All this, of course, will be nothing but a total forgery. The truth is that you will live a sweet and happy married life and your glorious love will never end, but a cruel reality is what will force you to work on a production line of romantic sensations and sex scandals.
These will grant you such huge popularity that the entire world will heave a sigh when Kate is interviewed on a Norwegian television network and nobly tells how William has cheated on her right before her very eyes with his male personal secretary and when she opened the door and found them in flagrante delicto, he only stood up and said lightly: On second thought, James, I prefer mint. The public will have no inkling that after the interview you, Kate, will go into William's study and the two of you will enjoy a hearty laugh together about the whole thing.
To the children born to you during the course of the years (six or seven of them, if the passionate looks you exchange are any indication) you will explain that Mummy and Daddy work in the international entertainment industry and they fake scandals for a living. You will explain to them they must never, ever, reveal to their schoolmates that Mummy and Daddy interlace their fingers as they sit on the lawn and croon sweet love songs.
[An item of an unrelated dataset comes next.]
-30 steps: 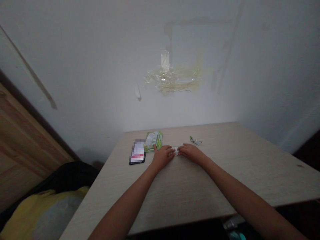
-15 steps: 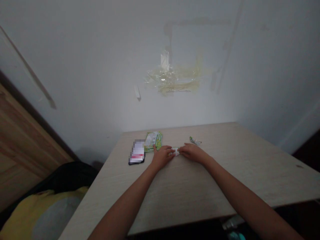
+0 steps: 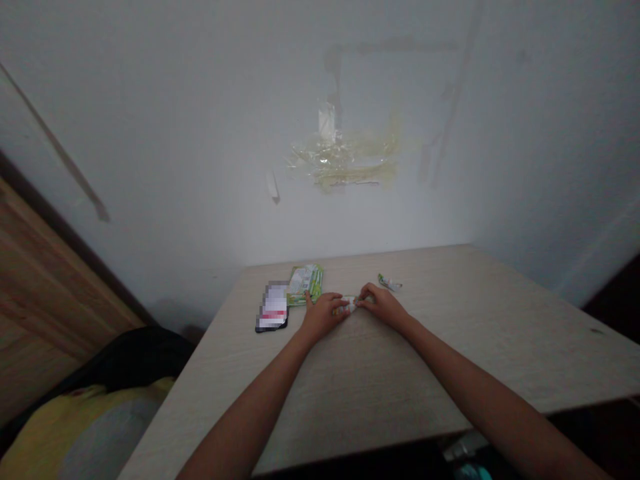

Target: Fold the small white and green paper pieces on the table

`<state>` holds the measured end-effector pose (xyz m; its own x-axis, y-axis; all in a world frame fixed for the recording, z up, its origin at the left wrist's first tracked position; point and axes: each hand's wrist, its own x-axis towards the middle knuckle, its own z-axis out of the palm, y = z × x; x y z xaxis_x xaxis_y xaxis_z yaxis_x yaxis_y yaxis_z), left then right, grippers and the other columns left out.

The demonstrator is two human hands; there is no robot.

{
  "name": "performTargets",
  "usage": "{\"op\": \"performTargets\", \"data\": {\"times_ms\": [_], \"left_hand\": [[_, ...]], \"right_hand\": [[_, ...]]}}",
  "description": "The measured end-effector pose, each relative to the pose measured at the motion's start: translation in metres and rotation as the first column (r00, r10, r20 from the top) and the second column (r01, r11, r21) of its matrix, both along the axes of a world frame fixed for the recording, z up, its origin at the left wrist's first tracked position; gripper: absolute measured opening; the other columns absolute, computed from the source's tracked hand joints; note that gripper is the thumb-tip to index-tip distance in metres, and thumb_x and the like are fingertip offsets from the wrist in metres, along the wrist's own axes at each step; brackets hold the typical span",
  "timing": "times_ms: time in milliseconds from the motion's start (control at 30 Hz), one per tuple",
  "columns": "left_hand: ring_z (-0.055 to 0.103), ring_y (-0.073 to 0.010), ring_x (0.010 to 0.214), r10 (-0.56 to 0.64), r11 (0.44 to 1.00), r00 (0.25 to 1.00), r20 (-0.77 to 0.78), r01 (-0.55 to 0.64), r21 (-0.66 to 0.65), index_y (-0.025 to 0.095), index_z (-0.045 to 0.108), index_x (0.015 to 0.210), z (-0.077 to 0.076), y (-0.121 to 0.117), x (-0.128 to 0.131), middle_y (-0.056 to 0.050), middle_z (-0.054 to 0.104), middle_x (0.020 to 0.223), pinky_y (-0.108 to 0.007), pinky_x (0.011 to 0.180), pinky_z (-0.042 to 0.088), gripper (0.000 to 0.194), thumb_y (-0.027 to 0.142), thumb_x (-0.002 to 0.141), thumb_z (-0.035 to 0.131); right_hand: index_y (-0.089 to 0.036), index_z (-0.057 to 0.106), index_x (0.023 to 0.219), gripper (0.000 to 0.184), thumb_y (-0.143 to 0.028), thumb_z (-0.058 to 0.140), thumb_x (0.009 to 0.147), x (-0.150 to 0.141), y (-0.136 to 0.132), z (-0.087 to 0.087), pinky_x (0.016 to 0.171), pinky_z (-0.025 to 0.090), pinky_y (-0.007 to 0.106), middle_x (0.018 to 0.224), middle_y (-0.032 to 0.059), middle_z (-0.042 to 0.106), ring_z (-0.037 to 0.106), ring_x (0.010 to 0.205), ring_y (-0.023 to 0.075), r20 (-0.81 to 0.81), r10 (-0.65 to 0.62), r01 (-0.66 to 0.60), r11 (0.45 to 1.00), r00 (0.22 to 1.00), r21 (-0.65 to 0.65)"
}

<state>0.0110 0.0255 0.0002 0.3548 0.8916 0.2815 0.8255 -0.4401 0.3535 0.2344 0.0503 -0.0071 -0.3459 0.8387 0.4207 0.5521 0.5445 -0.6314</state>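
Observation:
A small, light-coloured printed wrapper [image 3: 351, 304] lies low over the table between my two hands. My left hand [image 3: 323, 316] grips its left end, the fingers laid over it and the thumb stretched toward a green packet. My right hand [image 3: 384, 306] pinches the right end with closed fingertips. Much of the wrapper is covered by fingers, and its print is too small to read. The green and white packet [image 3: 305, 283] lies just beyond my left hand. A twisted green and white wrapper [image 3: 390, 283] rests behind my right hand.
A phone [image 3: 273, 307] with a blurred-out screen lies left of the packet on the pale wooden table [image 3: 380, 387]. Behind the table rises a grey wall [image 3: 210, 133] with old tape on it. A yellow and grey cloth thing [image 3: 95, 427] sits at lower left.
My right hand's fingers have curled into a tighter pinch at the wrapper's right end. More of the wrapper shows between the hands. The left hand keeps nearly the same place.

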Motion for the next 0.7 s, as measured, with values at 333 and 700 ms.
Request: {"op": "performTargets", "data": {"times_ms": [333, 700], "left_hand": [[0.055, -0.0270, 0.119, 0.031, 0.998, 0.999, -0.022, -0.030, 0.050, 0.037, 0.071, 0.107, 0.005, -0.005, 0.003, -0.003, 0.066, 0.121, -0.071, 0.112, 0.001, 0.028, 0.049, 0.084, 0.063], [0.055, -0.0269, 0.117, 0.067, 0.995, 0.998, -0.008, -0.066, 0.070, 0.036, 0.071, 0.106, 0.004, -0.007, 0.007, -0.003, 0.066, 0.118, -0.072, 0.111, 0.002, 0.027, 0.049, 0.084, 0.062]], "right_hand": [[-0.019, 0.066, 0.095, 0.014, -0.032, 0.063, 0.090, -0.007, -0.006, 0.001, 0.084, 0.044, 0.033, 0.093, 0.0067, 0.070, 0.063, 0.090, 0.0202, 0.198, -0.082, 0.027, 0.963, 0.977, 0.269], [-0.018, 0.073, 0.100, 0.015, -0.023, 0.064, 0.089, -0.012, -0.005, -0.005, 0.082, 0.046, 0.033, 0.096, 0.0092, 0.061, 0.056, 0.091, 0.0203, 0.289, -0.085, -0.019, 0.940, 0.954, 0.341]]}}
You will teach them how to pretend to be children from dysfunctional families and quite possibly you will see to it that there are hints of sexual abuse your daughter has suffered at the hands of her father.
It can't be helped. The public is never satisfied. When the children grow up they will be well prepared for a life of deception and fakery and they will be able to follow in your footsteps and give the public what it loves. If you do this I promise you will succeed and ensure the continued existence of the House of Windsor as a super-brand.
Someone once said it is impossible to fool all of the people all of the time, but he lived in a republic. In a place like England it is hard to believe there will be even one person who will stoop so low as to think you are putting on a big con. After all, your motto over there is still Honi soit qui mal y pense, shame on he who thinks it.